On Saturday it will be two years since Russia invaded Ukraine. It will also be two years of embarrassing false predictions about the Russian economy.
The GDP of Vladimir Putin's country grew by 3.6% in 2023. In the Eurozone, growth should have been 0.6%. In Brazil 3%. In the US it was 2.5%, which is excellent given America's wealth.
The previous summary of the opera is that Putin has bypassed the sanctions, can maintain the war in the short or medium term and manages to implement a plan to break away from the West.
At the beginning of 2022, the World Bank, IMF, banks and even the Russian Central Bank predicted that Russian GDP would fall by around 9% this year. The decline was 1.2%.
At the time, it was predicted that 2023 would be bad from GDP to government deficit. It was not. The IMF forecasts growth of 2.6% for 2024; Putin's Finance Ministry forecasts less: 2.1%.
It's a war economy, they say. It does affect the wellbeing of the average Russian and portends cloudy and dark days ahead when the war is over if it is over.
“When it ends”: The defense budget was 2.7% of GDP in 2021; in 2024 they are expected to reach 6% of GDP (with total public spending at around 36% of GDP). It's money to sustain a long war.
Expenditure on bombs, tanks or combat aircraft replaces expenditure on civilian private consumption, investments in civilian production capacities and infrastructure as well as in education, health and social expenditure.
After the war, some special conditions would be required to avoid a bad recession (dampened private savings and/or continued government deficit stimulation and/or sufficient trade transactions with the rest of the world).
This is short term. In the long term, the Russian economy will suffer from worse access to technology and foreign investment, even if China can fill some of the gaps.
He must be suffering from a lack of intelligence many people fled the country, from military service, from the lack of perspective on life in the Tsar's war, etc. Russian productivity is unlikely to grow.

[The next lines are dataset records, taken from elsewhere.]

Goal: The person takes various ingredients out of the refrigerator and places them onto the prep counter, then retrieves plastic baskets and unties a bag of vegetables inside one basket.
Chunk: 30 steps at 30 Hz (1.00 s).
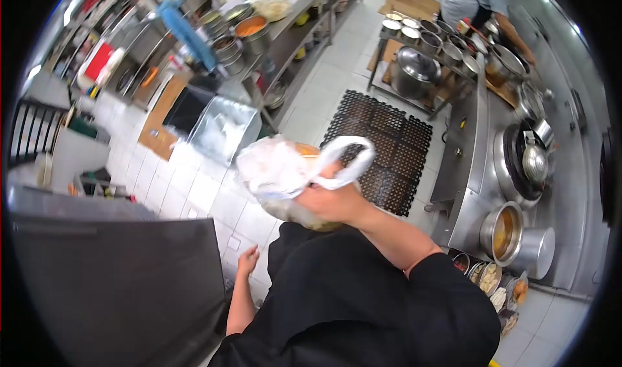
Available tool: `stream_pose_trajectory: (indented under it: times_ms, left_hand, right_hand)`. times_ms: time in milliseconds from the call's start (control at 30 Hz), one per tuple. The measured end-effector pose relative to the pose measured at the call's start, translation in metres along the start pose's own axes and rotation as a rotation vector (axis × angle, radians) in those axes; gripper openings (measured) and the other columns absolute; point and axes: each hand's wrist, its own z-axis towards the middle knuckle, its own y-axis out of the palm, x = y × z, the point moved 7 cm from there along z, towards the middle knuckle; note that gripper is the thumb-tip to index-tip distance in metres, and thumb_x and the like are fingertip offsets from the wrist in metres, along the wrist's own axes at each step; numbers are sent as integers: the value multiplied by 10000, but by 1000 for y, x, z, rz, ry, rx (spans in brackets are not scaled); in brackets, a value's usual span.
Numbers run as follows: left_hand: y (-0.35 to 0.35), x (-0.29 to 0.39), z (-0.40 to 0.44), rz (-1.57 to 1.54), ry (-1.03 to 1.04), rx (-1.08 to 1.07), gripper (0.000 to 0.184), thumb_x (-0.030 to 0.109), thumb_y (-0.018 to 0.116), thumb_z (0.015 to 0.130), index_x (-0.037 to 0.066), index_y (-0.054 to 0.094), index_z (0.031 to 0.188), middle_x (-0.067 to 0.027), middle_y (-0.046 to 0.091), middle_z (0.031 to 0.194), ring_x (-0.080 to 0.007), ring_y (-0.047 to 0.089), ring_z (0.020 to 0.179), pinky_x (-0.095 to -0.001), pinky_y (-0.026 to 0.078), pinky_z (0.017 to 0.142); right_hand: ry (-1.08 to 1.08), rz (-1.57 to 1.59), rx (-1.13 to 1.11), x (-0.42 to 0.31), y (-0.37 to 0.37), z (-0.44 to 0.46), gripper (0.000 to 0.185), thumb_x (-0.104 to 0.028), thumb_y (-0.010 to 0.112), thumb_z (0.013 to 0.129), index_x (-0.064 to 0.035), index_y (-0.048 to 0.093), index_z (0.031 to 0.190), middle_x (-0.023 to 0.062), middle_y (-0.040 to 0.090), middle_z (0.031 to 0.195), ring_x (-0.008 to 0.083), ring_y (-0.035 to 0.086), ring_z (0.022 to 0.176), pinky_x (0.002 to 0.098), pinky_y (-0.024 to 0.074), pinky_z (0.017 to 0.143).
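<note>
My right hand [334, 202] is closed around the gathered neck of a white plastic bag [272, 166], held up in front of my chest. The bag's loop handles [346, 163] stick up past my fingers. Something orange shows through near the top, and the lower part looks clear and greenish; the contents cannot be made out. My left hand [247, 261] hangs low at my side, fingers loosely bent, with nothing visible in it. It is beside a dark metal cabinet [123, 283], apart from it.
A clear plastic bin [223, 130] stands on the tiled floor ahead, near a steel shelf [298, 7]. A black rubber mat [382, 150] lies ahead right. Along the right runs a steel cooking counter [466, 153] with pots, where another person [476, 1] works.
</note>
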Motion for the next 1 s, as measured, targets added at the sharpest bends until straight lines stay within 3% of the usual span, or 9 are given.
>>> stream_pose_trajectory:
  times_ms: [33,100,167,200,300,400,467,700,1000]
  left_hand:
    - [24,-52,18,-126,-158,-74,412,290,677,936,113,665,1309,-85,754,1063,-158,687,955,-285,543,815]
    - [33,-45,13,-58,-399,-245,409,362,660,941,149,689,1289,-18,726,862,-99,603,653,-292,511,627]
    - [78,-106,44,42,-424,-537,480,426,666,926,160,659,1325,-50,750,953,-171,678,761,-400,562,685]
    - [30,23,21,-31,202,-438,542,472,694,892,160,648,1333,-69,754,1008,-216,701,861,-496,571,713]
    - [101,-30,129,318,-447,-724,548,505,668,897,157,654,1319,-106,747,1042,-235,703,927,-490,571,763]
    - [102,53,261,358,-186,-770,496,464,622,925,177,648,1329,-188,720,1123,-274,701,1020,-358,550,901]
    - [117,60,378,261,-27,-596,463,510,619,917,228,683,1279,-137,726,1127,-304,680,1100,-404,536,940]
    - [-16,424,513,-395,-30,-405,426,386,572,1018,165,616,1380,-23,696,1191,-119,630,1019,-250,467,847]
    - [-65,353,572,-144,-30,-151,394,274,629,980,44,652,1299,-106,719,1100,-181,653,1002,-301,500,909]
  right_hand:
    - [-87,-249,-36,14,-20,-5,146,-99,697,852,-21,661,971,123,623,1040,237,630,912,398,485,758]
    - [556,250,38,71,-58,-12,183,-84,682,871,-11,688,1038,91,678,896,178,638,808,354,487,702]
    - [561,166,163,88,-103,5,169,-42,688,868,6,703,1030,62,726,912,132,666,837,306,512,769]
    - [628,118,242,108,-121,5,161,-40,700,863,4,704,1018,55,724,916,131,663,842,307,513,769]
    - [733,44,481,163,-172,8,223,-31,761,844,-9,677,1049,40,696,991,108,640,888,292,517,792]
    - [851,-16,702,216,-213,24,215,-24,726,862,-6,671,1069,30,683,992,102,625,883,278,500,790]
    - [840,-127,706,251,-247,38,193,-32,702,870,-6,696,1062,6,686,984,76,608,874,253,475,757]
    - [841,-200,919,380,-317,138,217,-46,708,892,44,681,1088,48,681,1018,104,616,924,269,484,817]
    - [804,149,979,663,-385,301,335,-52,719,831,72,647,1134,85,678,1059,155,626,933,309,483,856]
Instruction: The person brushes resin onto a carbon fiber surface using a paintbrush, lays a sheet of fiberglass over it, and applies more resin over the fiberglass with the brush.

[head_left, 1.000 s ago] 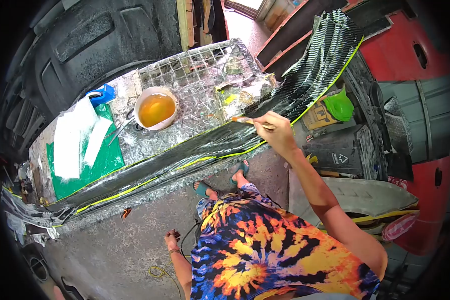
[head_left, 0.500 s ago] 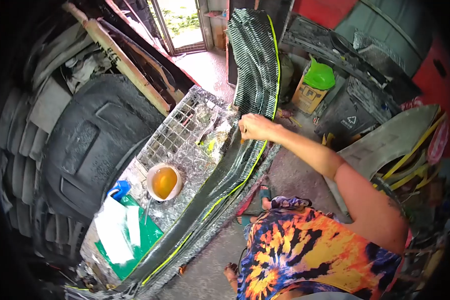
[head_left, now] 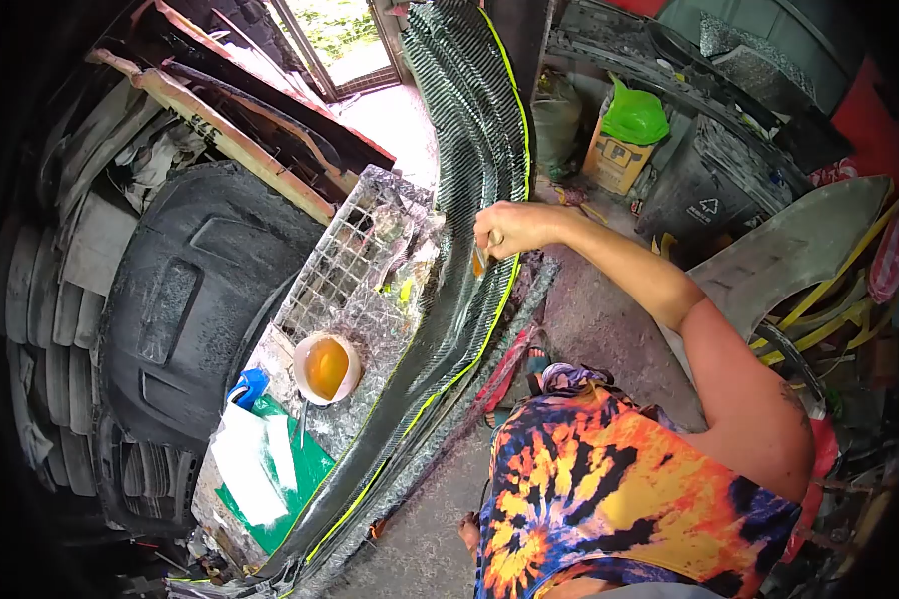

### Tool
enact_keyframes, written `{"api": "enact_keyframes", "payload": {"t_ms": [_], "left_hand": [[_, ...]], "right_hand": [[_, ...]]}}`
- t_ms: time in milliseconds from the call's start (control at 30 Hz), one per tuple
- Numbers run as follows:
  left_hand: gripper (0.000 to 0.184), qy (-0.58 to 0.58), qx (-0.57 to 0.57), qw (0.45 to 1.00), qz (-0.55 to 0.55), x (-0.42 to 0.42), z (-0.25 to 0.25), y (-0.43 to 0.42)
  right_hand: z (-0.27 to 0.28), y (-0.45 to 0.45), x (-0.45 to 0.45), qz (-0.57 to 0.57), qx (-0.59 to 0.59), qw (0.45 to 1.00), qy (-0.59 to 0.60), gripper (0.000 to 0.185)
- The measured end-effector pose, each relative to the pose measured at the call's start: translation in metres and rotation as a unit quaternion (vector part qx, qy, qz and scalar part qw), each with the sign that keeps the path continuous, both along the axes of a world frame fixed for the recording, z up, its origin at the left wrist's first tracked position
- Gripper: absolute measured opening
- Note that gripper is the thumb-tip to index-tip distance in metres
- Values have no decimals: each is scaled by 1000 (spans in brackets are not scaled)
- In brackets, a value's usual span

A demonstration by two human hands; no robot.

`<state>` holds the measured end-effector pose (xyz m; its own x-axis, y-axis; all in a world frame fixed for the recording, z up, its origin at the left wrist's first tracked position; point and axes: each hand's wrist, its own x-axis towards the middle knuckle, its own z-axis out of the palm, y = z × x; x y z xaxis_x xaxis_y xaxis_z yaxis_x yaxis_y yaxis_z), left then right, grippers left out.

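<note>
My right hand (head_left: 506,228) is closed around a small brush (head_left: 479,262), whose orange-brown tip points down over the long, curved black woven strip (head_left: 459,290). Bright yellow-green edging (head_left: 517,100) runs along the strip. On the worktable (head_left: 370,349) beside it stands a white tub (head_left: 342,344) with amber liquid in it. Low beside my body, my left hand (head_left: 468,531) shows only in part, and its fingers are too hidden to read. It is away from the strip.
White sheets (head_left: 250,464) lie on a green sheet (head_left: 315,464), near a blue tape dispenser (head_left: 251,386). A large black panel (head_left: 185,299) stands at the left. Across the floor are a yellow box (head_left: 614,160) with a green bag (head_left: 634,112) and a grey curved panel (head_left: 769,260).
The view has turned and shifted, so the strip now runs more upright. My right hand has moved along the strip toward its far part, still holding the brush.
</note>
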<state>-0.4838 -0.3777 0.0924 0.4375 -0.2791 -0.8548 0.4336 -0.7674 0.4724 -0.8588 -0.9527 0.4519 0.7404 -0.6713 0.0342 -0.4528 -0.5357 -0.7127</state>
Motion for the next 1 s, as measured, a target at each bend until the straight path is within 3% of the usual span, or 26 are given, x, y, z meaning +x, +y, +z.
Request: {"api": "enact_keyframes", "payload": {"t_ms": [200, 367, 533, 600, 667, 767, 833, 900, 967, 1000], "left_hand": [[20, -3, 6, 1000, -2, -9, 10, -2], [19, -10, 9, 1000, 5, -21, 25, -3], [19, -23, 13, 1000, 16, -30, 41, 7], [19, -34, 5, 999, 28, -34, 49, 13], [19, -54, -9, 998, 37, -35, 56, 21], [17, -89, -6, 994, -69, -34, 90, 33], [23, -169, -2, 984, 48, -27, 87, 44], [28, -214, -38, 973, 76, -8, 71, 52], [32, -267, 3, 959, 99, 6, 95, 35], [33, -297, -17, 948, 118, 17, 106, 27]], "right_hand": [[20, -20, -39, 33, -80, 996, 16, 24], [42, -3, -40, 68, 5, 997, -44, 26], [16, -21, -48, 89, -2, 996, -3, 24], [33, -22, -57, 62, -14, 997, 37, 23], [51, -22, -68, 51, -46, 998, -3, 22], [82, 0, -56, -13, -36, 994, -99, 24], [79, 40, -18, -47, -99, 976, -188, 20], [72, 71, 18, -51, -130, 965, -221, 16], [52, 87, 47, -70, -35, 969, -233, 13], [46, 99, 62, -125, 122, 955, -242, 16]]}}
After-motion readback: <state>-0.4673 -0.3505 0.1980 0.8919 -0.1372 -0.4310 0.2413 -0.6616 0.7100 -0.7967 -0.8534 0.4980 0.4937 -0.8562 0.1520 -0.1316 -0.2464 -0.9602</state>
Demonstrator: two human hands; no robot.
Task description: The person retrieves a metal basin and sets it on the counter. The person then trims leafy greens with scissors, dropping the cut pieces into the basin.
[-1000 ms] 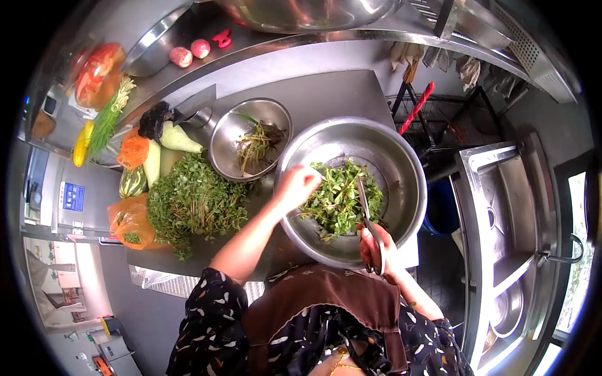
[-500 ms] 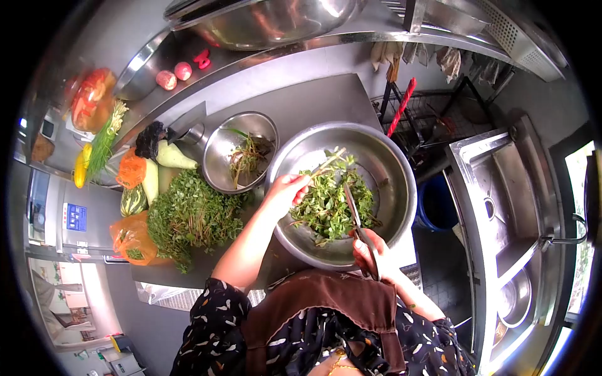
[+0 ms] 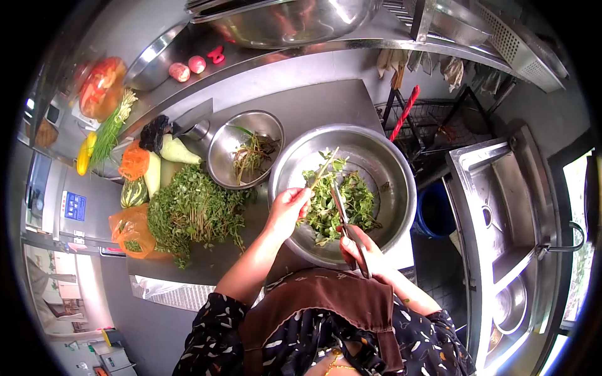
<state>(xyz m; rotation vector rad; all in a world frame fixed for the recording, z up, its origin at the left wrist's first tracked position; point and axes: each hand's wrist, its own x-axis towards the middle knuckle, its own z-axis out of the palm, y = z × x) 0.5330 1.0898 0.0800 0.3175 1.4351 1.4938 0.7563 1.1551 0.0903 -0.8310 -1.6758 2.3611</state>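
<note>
My left hand [image 3: 290, 210] pinches a leafy green stem [image 3: 325, 168] above the left part of a large steel bowl [image 3: 401, 216]. Scissors [image 3: 340, 203] are gripped in my right hand [image 3: 364, 247] at the bowl's near side, their blades pointing up and away, close beside the stem. Cut greens [image 3: 357, 203] lie in the bowl below both hands. To the left stands a smaller steel bowl [image 3: 219, 153] with wilted stems and trimmings [image 3: 252, 160] in it. A big heap of leafy greens [image 3: 194, 210] rests on the steel table, left of my left forearm.
Left of the heap are an orange bag [image 3: 132, 232], a striped squash [image 3: 134, 193] and pale gourds [image 3: 180, 150]. A shelf [image 3: 251, 57] runs along the back. A sink [image 3: 501, 182] stands at the right, with a blue bin [image 3: 434, 210] between it and the table [image 3: 313, 100].
My right hand and the scissors have shifted left, bringing the blades nearer the stem in my left hand. The whole view has also shifted slightly.
</note>
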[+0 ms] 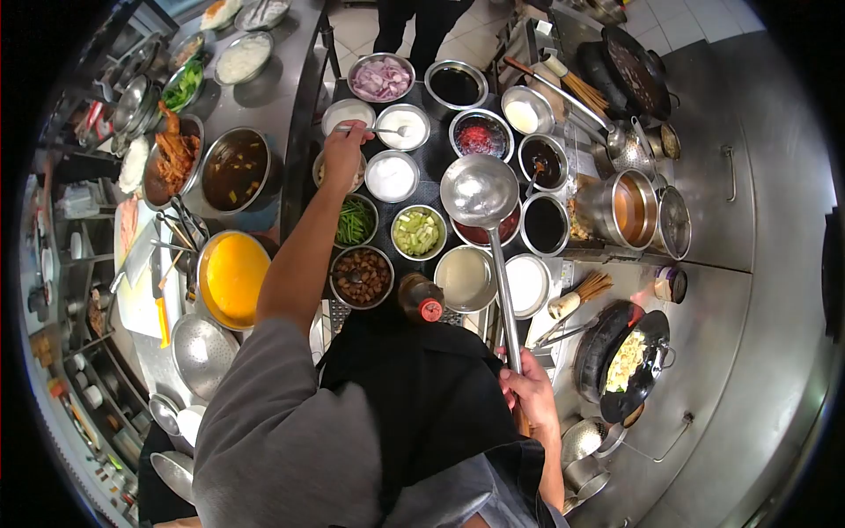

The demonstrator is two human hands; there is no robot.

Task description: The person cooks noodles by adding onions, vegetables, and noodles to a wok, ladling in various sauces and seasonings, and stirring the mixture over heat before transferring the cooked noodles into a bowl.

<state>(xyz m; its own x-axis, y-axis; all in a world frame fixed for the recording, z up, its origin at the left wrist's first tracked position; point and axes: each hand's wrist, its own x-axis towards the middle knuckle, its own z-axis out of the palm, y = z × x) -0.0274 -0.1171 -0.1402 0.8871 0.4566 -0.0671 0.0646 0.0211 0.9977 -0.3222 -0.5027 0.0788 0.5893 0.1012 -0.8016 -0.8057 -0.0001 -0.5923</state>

However, Putin has circumvented sanctions imposed by the West and its allies. Trades in oil. Russian barrels are sold at a lower price than before the war, although above the cap that the West wanted to impose.
In the five years before the start of the epidemic (20152019), oil and gas revenues accounted for 40.8% of total state budget revenues.
In 2022, the first year of the war, it was 41.6% of the total (the result of the delayed tightening of sanctions and the warrelated increase in the price of a barrel). In 2023, they fell to 30.3%, the lowest level since 2006, excluding the epidemic in 2020, partly due to the fall in the price of the commodity.
The public deficit grew. But the country is leaning towards fiscal discipline Putin is, ironically, an “austericide”, so to speak. Public debt is low and amounts to about 20% of GDP.
Inflation was 11.9% in 2022 and 7.4% in 2023. Given the global famine, it was in this range. The base interest rate rose from 7.5% per year to 16% per year over the course of 2023. Bad, but this is a country at war.
Unemployment fell to 2.9% (a figure influenced by the fact that people have left the country or are at war). Average salaries are growing faster than inflation in a country where purchasing power is 80% higher than Brazil and inequality is much lower.
Yes, the economy could have problems with overheating, as their own BC acknowledges. Please note, however, that this is almost a “normal” country debate.
It seems unlikely that it will be possible to maintain living standards with continued and increasing war spending. The question is when there will be a problem. Right now, Putin literally has the gas to sustain his shoot, beat, and bomb program.